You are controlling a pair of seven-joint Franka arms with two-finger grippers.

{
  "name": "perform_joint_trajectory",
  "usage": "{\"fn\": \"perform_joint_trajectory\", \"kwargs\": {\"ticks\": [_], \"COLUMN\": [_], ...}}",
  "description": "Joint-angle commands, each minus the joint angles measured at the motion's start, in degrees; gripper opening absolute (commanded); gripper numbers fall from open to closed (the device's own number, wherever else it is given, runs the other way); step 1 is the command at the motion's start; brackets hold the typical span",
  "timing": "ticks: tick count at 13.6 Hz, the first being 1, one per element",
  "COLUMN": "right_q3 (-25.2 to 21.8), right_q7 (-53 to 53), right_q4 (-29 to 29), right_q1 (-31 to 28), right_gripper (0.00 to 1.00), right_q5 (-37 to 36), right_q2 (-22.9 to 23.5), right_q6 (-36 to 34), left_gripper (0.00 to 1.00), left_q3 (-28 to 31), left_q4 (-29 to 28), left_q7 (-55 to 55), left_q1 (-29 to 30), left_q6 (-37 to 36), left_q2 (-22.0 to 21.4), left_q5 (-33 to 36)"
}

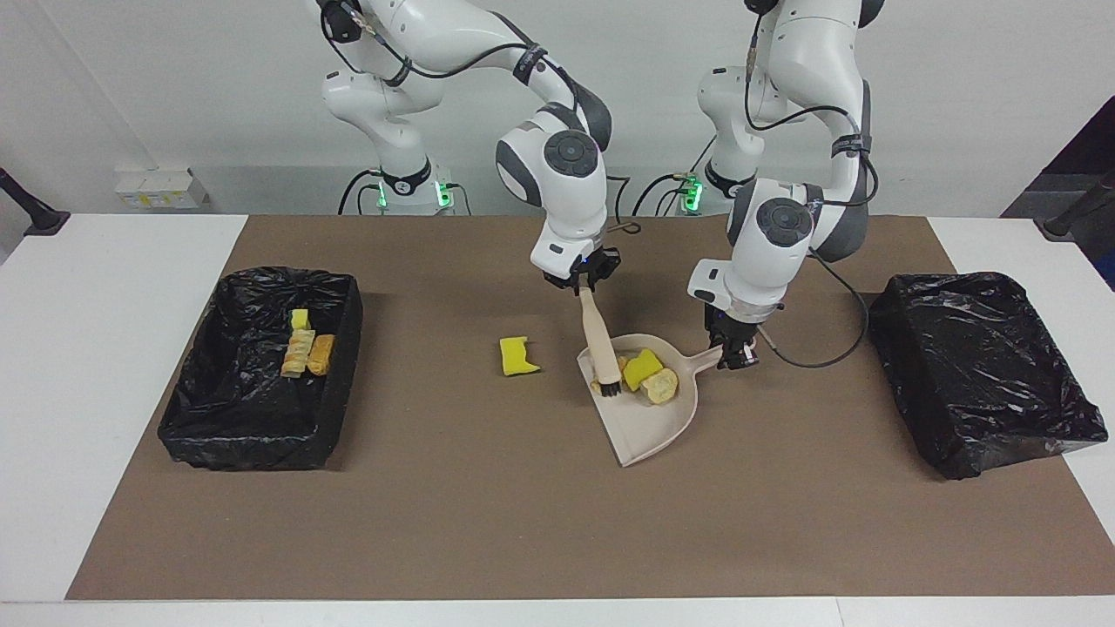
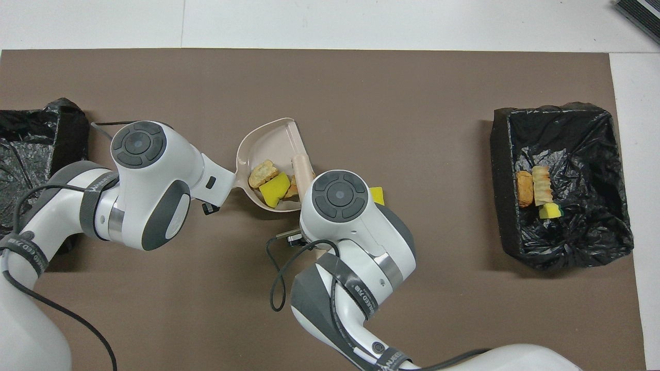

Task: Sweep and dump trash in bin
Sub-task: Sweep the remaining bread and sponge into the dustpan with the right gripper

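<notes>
Scraps are being brushed into the dustpan (image 1: 649, 418).
Brush (image 1: 601, 348) and pan handle are being gripped; one yellow scrap (image 1: 518, 356) is being left out.

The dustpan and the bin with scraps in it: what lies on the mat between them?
One yellow scrap on the mat, between dustpan and bin; facing view.

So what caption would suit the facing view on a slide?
Right end effector sweeps scraps with a brush into the dustpan held by the left end effector; one yellow scrap remains.
</notes>
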Motion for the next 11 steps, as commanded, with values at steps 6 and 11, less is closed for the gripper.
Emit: {"fn": "perform_joint_trajectory", "kwargs": {"ticks": [6, 11], "right_q3": [-0.05, 0.48], "right_q7": [-5.4, -8.07], "right_q4": [-24.96, -29.22], "right_q1": [-15.64, -16.03], "right_gripper": [0.0, 0.0], "right_q5": [1.27, 1.98], "right_q2": [-18.86, -14.68], "right_q6": [5.26, 11.15], "left_gripper": [0.0, 0.0], "left_q3": [1.19, -2.94], "left_q4": [-1.16, -5.83], "left_q7": [5.49, -3.9], "left_q1": [-0.81, -2.75], "left_q6": [0.37, -1.66], "left_q2": [-1.88, -5.31], "left_q5": [0.75, 1.02]}}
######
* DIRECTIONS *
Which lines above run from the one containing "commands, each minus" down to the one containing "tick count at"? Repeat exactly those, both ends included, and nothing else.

* SOLUTION BELOW *
  "description": "Joint-angle commands, each minus the joint angles measured at the motion's start, in degrees; gripper opening absolute (commanded); gripper numbers fall from open to closed (the device's own number, wherever else it is given, runs the other way); step 1 is the command at the motion's start; brackets hold the typical span",
  "timing": "ticks: tick count at 13.6 Hz, the first being 1, one per element",

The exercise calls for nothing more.